Had a bit more time to think :) so here are my replies and few more questions. On Sun, May 18, 2025 at 11:56 AM Joaquin M López Muñoz via Boost < boost@lists.boost.org> wrote:
El 17/05/2025 a las 20:36, Ivan Matek via Boost escribió:
Hi everybody,
I was reading the documentation/code, and I have some questions/comments.
1. Why is unit of measurement bit? I understand that conceptually bloom filters(maybe others, did not check) are bit arrays, but for me this seems like very error prone. Would verbose alternative of using boost::bloom::bits(1000) or boost::bloom::bytes(125) be preferred? I did not suggest UDL, as I feel for such rarely used class it may be overkill.
I'm happy to do whatever the communitty decides is best here.
I am a strong fan of strong types(e.g. std::chrono) so bits/bytes strong type has my vote, not sure what community in general prefers.

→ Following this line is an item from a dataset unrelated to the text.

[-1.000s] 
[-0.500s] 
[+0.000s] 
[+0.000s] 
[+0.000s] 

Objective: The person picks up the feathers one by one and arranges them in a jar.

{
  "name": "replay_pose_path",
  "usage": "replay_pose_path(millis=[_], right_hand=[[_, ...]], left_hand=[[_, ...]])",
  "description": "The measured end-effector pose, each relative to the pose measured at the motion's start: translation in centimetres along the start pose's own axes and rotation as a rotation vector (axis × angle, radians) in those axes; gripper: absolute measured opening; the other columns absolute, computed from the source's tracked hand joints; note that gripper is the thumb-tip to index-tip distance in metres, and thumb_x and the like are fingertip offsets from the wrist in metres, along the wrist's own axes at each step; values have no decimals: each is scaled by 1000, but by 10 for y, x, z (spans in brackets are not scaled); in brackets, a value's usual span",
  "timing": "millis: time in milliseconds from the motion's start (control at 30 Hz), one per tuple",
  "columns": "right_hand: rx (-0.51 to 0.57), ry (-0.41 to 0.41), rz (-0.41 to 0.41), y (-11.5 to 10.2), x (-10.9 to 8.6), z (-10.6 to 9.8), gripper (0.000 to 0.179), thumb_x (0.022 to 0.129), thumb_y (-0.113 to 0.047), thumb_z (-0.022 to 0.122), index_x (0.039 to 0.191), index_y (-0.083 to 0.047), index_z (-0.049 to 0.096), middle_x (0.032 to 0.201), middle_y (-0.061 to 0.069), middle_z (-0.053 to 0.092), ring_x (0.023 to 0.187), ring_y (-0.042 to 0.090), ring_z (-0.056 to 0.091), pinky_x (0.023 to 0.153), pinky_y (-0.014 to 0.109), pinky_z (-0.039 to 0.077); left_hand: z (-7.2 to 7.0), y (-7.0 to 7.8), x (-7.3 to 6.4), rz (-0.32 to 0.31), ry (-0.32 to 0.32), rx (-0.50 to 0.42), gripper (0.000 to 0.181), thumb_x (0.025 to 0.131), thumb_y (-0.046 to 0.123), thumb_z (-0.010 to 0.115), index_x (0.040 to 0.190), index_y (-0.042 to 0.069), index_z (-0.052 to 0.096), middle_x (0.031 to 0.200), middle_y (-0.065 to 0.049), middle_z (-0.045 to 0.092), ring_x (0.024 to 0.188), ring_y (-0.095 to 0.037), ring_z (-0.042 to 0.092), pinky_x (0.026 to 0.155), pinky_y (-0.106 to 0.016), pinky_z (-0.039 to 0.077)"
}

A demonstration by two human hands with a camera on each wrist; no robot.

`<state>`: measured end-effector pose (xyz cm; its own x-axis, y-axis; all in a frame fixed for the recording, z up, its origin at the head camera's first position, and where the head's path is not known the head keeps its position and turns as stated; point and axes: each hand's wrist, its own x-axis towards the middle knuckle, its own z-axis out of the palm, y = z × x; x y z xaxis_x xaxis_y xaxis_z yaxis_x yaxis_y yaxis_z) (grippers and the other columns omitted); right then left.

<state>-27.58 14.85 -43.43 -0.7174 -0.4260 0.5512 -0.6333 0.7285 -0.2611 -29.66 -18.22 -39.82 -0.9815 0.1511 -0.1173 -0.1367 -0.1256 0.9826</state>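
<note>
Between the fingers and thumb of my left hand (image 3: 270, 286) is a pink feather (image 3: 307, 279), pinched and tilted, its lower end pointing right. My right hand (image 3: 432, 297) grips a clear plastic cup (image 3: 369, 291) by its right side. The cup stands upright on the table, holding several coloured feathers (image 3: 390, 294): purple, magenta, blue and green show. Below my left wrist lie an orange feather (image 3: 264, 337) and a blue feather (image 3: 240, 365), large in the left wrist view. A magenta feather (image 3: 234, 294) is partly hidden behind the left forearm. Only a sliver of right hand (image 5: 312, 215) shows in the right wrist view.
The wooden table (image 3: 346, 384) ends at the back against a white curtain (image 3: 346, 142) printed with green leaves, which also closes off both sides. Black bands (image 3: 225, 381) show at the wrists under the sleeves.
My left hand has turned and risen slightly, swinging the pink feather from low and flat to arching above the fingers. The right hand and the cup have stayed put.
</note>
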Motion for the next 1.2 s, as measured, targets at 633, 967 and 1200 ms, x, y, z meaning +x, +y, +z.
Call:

5. Why is BOOST_ASSERT(fpr>=0.0&&fpr<=1.0); not BOOST_ASSERT(fpr>0.0&&fpr<=1.0); , i.e. is there benefit of allowing calls with impossible fpr
argument? fpr==0.0 is a legitimate (if uninteresting) argument value for capacity_for:
capacity_for(0, 0.0) --> 24 capacity_for(1, 0.0) --> 18446744073709549592
The formal reason why fpr==0.0 is supported is because of symmetry: some calls to fpr_for actually return 0.0 (for instance, fpr_for(0, 100)).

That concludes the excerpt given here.